# Bagging, Boosting, and Random Forests

Bootstrap aggregating, also called bagging (from bootstrap aggregating), is a machine learning ensemble meta-algorithm designed to improve the stability and accuracy of machine learning algorithms used in statistical classification and regression. It also reduces variance and helps to avoid overfitting. Although it is usually applied to decision tree methods, it can be used with any type of method. Bagging is a special case of the model averaging approach.

## Description of the technique

Given a standard training set $D$ of size $n$, bagging generates $m$ new training sets $D_i$, each of size $n$, by sampling from $D$ uniformly and with replacement. By sampling with replacement, some observations may be repeated in each $D_i$. If $n=n'$, then for large $n$ the set $D_i$ is expected to have the fraction (1 - 1/e) (≈63.2%) of the unique examples of $D$, the rest being duplicates. This kind of sample is known as a bootstrap sample. Sampling with replacement ensures each bootstrap is independent from its peers, as it does not depend on previous chosen samples when sampling. Then, $m$ models are fitted using the above $m$ bootstrap samples and combined by averaging the output (for regression) or voting (for classification).

Bagging leads to "improvements for unstable procedures", which include, for example, artificial neural networks, classification and regression trees, and subset selection in linear regression. Bagging was shown to improve preimage learning. On the other hand, it can mildly degrade the performance of stable methods such as K-nearest neighbors.

### Creating the bootstrap dataset

The bootstrap dataset is made by randomly picking objects from the original dataset. Also, it must be the same size as the original dataset. However, the difference is that the bootstrap dataset can have duplicate objects. Here is simple example to demonstrate how it works along with the illustration below:

Suppose the original dataset is a group of 12 people. These guys are Emily, Jessie, George, Constantine, Lexi, Theodore, John, James, Rachel, Anthony, Ellie, and Jamal.

By randomly picking a group of names, let us say our bootstrap dataset had James, Ellie, Constantine, Lexi, John, Constantine, Theodore, Constantine, Anthony, Lexi, Constantine, and Theodore. In this case, the bootstrap sample contained four duplicates for Constantine, and two duplicates for Lexi, and Theodore.

### Creating the out-of-bag dataset

The out-of-bag dataset represents the remaining people who were not in the bootstrap dataset. It can be calculated by taking the difference between the original and the bootstrap datasets. In this case, the remaining samples who were not selected are Emily, Jessie, George, Rachel, and Jamal. Keep in mind that since both datasets are sets, when taking the difference the duplicate names are ignored in the bootstrap dataset. The illustration below shows how the math is done:

## Example: ozone data

To illustrate the basic principles of bagging, below is an analysis on the relationship between ozone and temperature (data from Rousseeuw and Leroy (1986), analysis done in R).

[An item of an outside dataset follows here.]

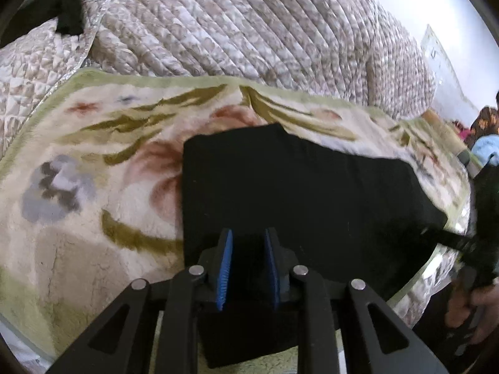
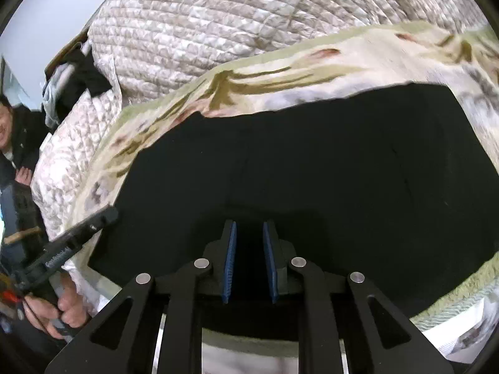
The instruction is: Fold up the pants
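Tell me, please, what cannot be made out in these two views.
- Folds and seams of the pants: both views, black cloth shows no detail.
- Cloth between left gripper or right gripper pads: dark gap against black, unclear.
- Near pants edge: right wrist view, behind the gripper frame.

The right gripper [image 2: 248, 233] fills the lower middle of the frame, its blue pads [image 2: 230, 261] parted by a narrow gap with only dark cloth visible beyond them. The black pants [image 2: 312, 168] spread across the centre, lying flat on a floral blanket [image 2: 358, 59]. A quilted bedspread [image 2: 202, 21] bulges along the top. At lower left, a hand [image 2: 62, 308] grasps the left gripper [image 2: 107, 215], whose tip reaches the pants' left edge.
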`<state>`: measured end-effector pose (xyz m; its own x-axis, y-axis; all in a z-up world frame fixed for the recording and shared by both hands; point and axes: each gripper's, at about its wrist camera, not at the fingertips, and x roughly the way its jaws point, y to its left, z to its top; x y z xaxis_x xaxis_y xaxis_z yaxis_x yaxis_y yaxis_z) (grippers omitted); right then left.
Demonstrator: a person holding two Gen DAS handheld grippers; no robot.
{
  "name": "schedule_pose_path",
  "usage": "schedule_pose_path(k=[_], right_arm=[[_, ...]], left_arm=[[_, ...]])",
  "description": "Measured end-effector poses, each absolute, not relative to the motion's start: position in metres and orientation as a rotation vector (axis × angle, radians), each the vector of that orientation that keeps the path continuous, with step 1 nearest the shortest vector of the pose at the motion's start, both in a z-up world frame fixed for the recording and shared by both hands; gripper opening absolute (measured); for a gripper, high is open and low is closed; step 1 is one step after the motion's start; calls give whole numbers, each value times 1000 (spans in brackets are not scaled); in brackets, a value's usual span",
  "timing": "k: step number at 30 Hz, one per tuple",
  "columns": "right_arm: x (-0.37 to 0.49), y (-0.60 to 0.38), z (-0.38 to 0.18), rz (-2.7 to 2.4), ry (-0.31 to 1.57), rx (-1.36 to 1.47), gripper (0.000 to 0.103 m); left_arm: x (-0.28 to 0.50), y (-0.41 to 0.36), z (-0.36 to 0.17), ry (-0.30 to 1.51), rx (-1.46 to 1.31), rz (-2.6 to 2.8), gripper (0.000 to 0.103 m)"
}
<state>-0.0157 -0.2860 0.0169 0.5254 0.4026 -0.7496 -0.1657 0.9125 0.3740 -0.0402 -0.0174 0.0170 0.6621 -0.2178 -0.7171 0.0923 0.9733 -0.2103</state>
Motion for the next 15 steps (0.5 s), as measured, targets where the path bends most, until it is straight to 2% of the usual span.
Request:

The relationship between temperature and ozone appears to be nonlinear in this data set, based on the scatter plot. To mathematically describe this relationship, LOESS smoothers (with bandwidth 0.5) are used. Rather than building a single smoother for the complete data set, 100 bootstrap samples were drawn. Each sample is composed of a random subset of the original data and maintains a semblance of the master set’s distribution and variability. For each bootstrap sample, a LOESS smoother was fit. Predictions from these 100 smoothers were then made across the range of the data. The black lines represent these initial predictions. The lines lack agreement in their predictions and tend to overfit their data points: evident by the wobbly flow of the lines.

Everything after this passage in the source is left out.